Come fare per ottimizzare il processo?

Nelle grosse realtà, dov’è impossibile conoscere tutti personalmente, strumenti come e-mail e telefoni interni, e l’organizzazione di riunioni periodiche, faciliteranno il tutto.

Ma la comunicazione non può esaurirsi nel solo passaggio informativo dall’area dirigenziale alla sfera dipendente. La buttom-up communication (dal basso verso l’alto) mira alla partecipazione di tutto il personale nella vita aziendale, prefiggendosi, da un lato, di creare una rete lavorativa solida e interconnessa, dall’altro, di trasmettere ai dipendenti i valori della mission aziendale, inserendoli in un progetto, in una grande famiglia. La buttom-up communication si realizza attraverso la stesura di questionari e report specifici a determinate attività, nonché con colloqui conoscitivi individuali.

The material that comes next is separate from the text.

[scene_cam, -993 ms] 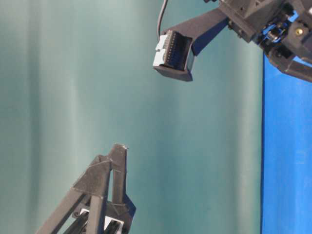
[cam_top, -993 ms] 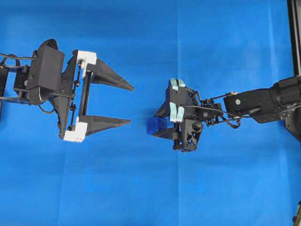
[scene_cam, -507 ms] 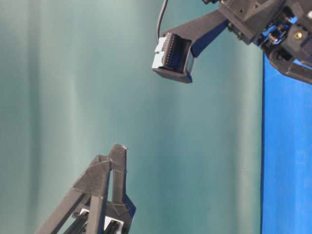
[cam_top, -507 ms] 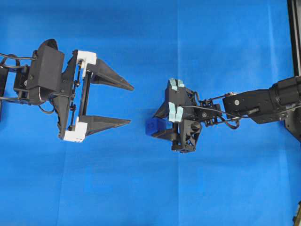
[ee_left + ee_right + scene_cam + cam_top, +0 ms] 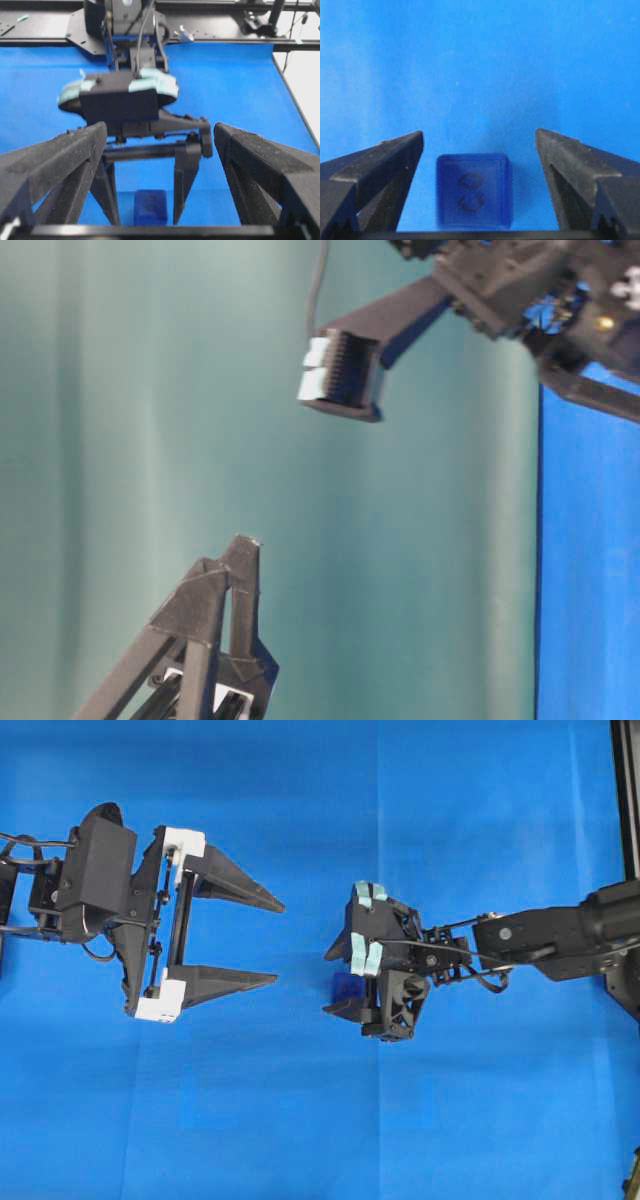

Non ci si può permettere che dipendenti di pari livello, ma deputati a settori diversi, siano all’oscuro della attività altrui, disperdendo quella che è la filosofia di ogni azienda che si rispetti: comunicare l’identità del brand attraverso uno storytelling aziendale univoco e vincente. Senza una solida base su cui costruire il proprio marchio, anche la comunicazione in uscita, nel breve o nel lungo periodo, ne risentirà negativamente. Per dirla riprendendo il concetto iniziale, anche la migliore delle copertina non avrà grossa fortuna se non sarà supportata da contenuti e coesione interna.